┌─ Extracted material

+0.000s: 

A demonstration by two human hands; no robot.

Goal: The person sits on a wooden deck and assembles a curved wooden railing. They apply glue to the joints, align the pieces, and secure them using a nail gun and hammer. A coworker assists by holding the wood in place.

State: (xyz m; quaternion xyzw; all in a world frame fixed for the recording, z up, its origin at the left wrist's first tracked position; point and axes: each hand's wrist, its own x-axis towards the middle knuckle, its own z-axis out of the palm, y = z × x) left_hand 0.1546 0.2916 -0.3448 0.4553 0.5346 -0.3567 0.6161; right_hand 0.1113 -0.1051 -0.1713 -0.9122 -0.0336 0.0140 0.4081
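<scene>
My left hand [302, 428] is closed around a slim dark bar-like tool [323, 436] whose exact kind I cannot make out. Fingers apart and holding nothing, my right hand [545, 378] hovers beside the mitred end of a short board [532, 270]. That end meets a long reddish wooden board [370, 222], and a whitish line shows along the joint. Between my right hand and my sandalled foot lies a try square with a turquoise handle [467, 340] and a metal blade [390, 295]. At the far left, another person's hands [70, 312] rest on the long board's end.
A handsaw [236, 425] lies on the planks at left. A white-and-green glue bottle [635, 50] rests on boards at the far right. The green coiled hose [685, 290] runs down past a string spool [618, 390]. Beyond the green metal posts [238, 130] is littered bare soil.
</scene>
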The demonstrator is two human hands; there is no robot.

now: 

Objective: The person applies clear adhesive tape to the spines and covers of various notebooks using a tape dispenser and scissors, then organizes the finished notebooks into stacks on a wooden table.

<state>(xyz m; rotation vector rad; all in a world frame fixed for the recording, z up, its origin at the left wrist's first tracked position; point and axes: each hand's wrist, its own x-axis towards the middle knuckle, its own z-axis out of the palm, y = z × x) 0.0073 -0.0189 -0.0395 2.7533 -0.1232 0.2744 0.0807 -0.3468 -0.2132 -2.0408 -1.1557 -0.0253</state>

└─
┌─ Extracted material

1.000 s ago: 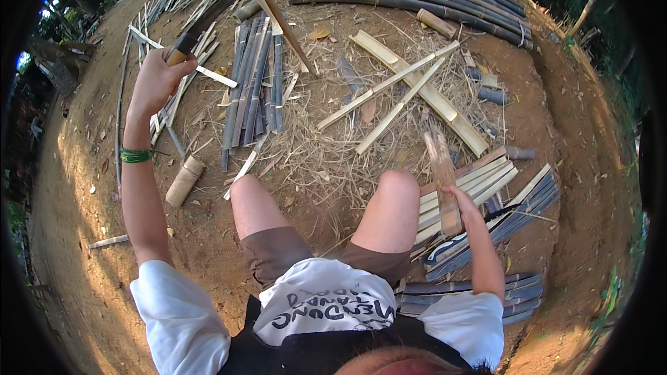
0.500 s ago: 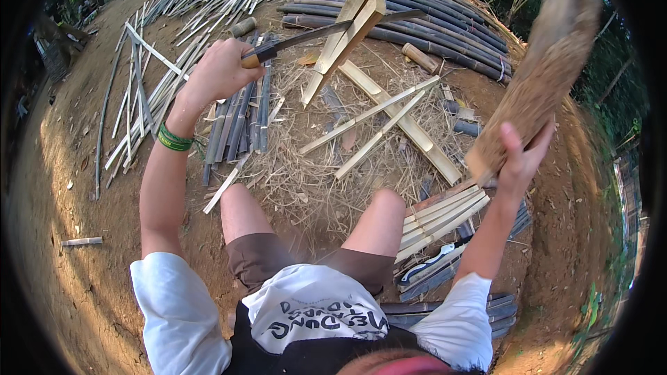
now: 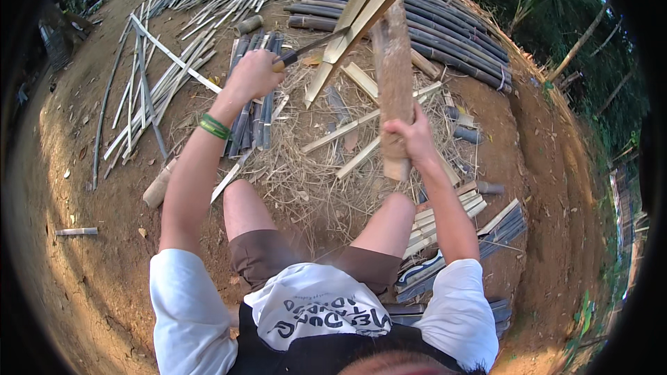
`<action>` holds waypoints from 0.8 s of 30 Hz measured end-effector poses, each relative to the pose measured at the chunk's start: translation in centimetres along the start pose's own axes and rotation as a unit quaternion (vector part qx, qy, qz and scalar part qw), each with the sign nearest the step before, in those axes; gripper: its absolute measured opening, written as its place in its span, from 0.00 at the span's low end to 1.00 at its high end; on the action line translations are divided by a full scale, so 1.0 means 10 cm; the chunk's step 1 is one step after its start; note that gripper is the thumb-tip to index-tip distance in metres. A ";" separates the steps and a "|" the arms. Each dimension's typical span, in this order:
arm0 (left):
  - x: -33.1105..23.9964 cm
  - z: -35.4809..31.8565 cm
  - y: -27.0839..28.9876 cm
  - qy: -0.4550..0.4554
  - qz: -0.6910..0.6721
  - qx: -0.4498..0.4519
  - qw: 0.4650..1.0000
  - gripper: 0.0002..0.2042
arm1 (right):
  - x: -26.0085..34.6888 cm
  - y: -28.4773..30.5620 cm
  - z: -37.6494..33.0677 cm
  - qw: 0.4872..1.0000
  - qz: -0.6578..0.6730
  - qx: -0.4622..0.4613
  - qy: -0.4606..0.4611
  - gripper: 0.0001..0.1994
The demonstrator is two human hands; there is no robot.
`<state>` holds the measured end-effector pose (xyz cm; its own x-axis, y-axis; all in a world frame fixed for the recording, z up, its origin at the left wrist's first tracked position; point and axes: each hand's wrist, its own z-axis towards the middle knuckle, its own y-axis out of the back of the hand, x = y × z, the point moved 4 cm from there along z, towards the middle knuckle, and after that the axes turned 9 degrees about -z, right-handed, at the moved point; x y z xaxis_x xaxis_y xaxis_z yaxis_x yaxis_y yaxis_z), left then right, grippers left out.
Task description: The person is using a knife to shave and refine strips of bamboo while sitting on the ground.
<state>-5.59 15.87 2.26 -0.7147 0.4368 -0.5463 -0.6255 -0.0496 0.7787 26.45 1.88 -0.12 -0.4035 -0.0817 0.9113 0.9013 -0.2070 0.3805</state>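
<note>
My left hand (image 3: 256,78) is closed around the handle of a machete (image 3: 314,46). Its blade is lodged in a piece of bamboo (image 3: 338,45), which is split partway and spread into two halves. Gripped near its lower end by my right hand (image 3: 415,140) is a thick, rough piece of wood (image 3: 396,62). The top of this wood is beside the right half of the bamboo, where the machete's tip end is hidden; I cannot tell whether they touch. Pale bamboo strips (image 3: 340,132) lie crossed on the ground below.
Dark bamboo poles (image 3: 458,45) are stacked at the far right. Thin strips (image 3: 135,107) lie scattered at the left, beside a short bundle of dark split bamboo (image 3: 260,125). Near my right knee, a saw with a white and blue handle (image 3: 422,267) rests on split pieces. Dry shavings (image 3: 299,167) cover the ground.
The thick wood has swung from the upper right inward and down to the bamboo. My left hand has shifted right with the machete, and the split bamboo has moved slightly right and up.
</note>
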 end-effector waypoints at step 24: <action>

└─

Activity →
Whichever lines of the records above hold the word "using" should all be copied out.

Reply to the exercise →
Goal: The person sits on a wooden deck and assembles a curved wooden railing. They apply glue to the joints, align the pieces, and secure them using a nail gun and hammer. A coworker assists by holding the wood in place.
Objective: The person applies clear adhesive tape to the spines and covers of various notebooks using a tape dispenser and scissors, then organizes the finished notebooks into stacks on a wooden table.
Task description: The person is using a knife to shave and refine strips of bamboo while sitting on the ground.

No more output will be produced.